#### HOW TO COMPLETE THIS TASK
Output each line of the listing exactly, though pictures are not to appear.
'''
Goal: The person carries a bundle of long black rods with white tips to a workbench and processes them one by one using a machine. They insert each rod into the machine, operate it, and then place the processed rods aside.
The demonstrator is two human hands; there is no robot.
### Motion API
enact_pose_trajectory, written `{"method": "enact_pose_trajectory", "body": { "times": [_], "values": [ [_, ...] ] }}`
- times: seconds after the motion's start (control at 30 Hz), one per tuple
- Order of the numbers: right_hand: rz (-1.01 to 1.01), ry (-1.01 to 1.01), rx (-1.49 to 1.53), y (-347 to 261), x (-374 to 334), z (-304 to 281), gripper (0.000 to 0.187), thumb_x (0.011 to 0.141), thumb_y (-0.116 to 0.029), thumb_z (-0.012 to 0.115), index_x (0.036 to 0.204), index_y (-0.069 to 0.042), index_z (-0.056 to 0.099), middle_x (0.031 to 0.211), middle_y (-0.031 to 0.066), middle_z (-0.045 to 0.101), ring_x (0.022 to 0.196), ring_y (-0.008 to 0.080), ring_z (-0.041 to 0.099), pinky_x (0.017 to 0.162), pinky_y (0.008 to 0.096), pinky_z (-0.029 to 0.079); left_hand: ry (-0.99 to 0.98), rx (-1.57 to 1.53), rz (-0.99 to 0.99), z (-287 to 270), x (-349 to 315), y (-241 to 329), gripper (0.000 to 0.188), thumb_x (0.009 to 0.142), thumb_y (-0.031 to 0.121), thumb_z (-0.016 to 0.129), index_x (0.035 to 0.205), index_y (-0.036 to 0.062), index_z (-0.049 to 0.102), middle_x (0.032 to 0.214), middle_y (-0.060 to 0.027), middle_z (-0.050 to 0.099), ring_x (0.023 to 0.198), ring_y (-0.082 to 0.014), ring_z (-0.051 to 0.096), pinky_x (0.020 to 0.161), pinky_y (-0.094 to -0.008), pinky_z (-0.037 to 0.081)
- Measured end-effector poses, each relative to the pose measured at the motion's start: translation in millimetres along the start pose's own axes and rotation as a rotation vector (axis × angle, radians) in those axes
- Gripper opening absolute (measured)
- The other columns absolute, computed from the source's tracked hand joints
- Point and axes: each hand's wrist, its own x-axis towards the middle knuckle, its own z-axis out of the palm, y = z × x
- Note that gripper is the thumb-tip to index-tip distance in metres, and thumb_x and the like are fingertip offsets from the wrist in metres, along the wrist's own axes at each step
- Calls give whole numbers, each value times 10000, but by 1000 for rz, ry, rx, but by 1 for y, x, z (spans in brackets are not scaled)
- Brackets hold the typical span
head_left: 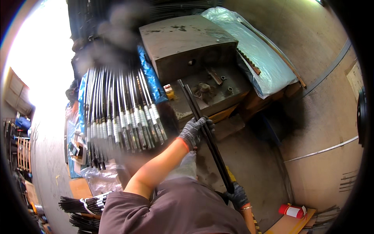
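Two long dark rods point(215, 150), lying side by side, run slantwise across the space before me. My left hand point(194, 132), in a grey knitted glove with an orange cuff, is closed round them near their middle. Gloved likewise, my right hand point(237, 196) grips their near end. The far tips reach over the edge of a grey metal workbench point(183, 103), where a small yellow and white box point(169, 92) sits close to them. To the left lies a large row of thin rods point(117, 93) with white sleeves near their ends.
A big metal housing point(191, 35) stands on the bench, with loose metal rings point(230, 89) before it. Plastic-wrapped stock point(265, 58) lies at the far right. Tied rod bundles point(83, 204) are at the lower left. A red fire extinguisher point(292, 211) lies at the lower right.
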Motion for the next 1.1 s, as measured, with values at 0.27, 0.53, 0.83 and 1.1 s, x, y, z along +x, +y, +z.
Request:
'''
#### EXERCISE SOLUTION
Goal: The person carries a bundle of long black rods with white tips to a workbench and processes them one by one using a machine. They insert each rod into the machine, operate it, and then place the processed rods aside.
The demonstrator is two human hands; there is no robot.
### Motion API
enact_pose_trajectory, written `{"method": "enact_pose_trajectory", "body": { "times": [_], "values": [ [_, ...] ] }}`
- times: seconds after the motion's start (control at 30 Hz), one per tuple
- Order of the numbers: right_hand: rz (-1.01 to 1.01), ry (-1.01 to 1.01), rx (-1.49 to 1.53), y (-347 to 261), x (-374 to 334), z (-304 to 281), gripper (0.000 to 0.187), thumb_x (0.011 to 0.141), thumb_y (-0.116 to 0.029), thumb_z (-0.012 to 0.115), index_x (0.036 to 0.204), index_y (-0.069 to 0.042), index_z (-0.056 to 0.099), middle_x (0.031 to 0.211), middle_y (-0.031 to 0.066), middle_z (-0.045 to 0.101), ring_x (0.022 to 0.196), ring_y (-0.008 to 0.080), ring_z (-0.041 to 0.099), pinky_x (0.017 to 0.162), pinky_y (0.008 to 0.096), pinky_z (-0.029 to 0.079); left_hand: ry (-0.99 to 0.98), rx (-1.57 to 1.53), rz (-0.99 to 0.99), z (-287 to 270), x (-349 to 315), y (-241 to 329), gripper (0.000 to 0.188), thumb_x (0.009 to 0.142), thumb_y (-0.031 to 0.121), thumb_z (-0.016 to 0.129), index_x (0.035 to 0.205), index_y (-0.036 to 0.062), index_z (-0.049 to 0.102), middle_x (0.032 to 0.214), middle_y (-0.060 to 0.027), middle_z (-0.050 to 0.099), ring_x (0.023 to 0.198), ring_y (-0.082 to 0.014), ring_z (-0.051 to 0.096), pinky_x (0.020 to 0.161), pinky_y (-0.094 to -0.008), pinky_z (-0.037 to 0.081)
- Measured end-effector poses, each relative to the pose measured at the motion's start: translation in millimetres along the start pose's own axes and rotation as a rotation vector (axis × angle, radians) in those axes
- Gripper opening absolute (measured)
- The other columns absolute, computed from the source's tracked hand joints
- Point and axes: each hand's wrist, its own x-axis towards the middle knuckle, its own z-axis out of the palm, y = z × x
- Note that gripper is the thumb-tip to index-tip distance in metres, and thumb_x and the like are fingertip offsets from the wrist in metres, along the wrist's own axes at each step
- Calls give whole numbers, each value times 10000, but by 1000 for rz, ry, rx, but by 1 for y, x, z (spans in brackets are not scaled)
- Brackets hold the typical span
head_left: 
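Two long dark rods point(215, 150), lying side by side, run slantwise across the space before me. My left hand point(194, 132), in a grey knitted glove with an orange cuff, is closed round them near their middle. Gloved likewise, my right hand point(237, 196) grips their near end. The far tips reach over the edge of a grey metal workbench point(183, 103), where a small yellow and white box point(169, 92) sits close to them. To the left lies a large row of thin rods point(117, 93) with white sleeves near their ends.
A big metal housing point(191, 35) stands on the bench, with loose metal rings point(230, 89) before it. Plastic-wrapped stock point(265, 58) lies at the far right. Tied rod bundles point(83, 204) are at the lower left. A red fire extinguisher point(292, 211) lies at the lower right.
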Motion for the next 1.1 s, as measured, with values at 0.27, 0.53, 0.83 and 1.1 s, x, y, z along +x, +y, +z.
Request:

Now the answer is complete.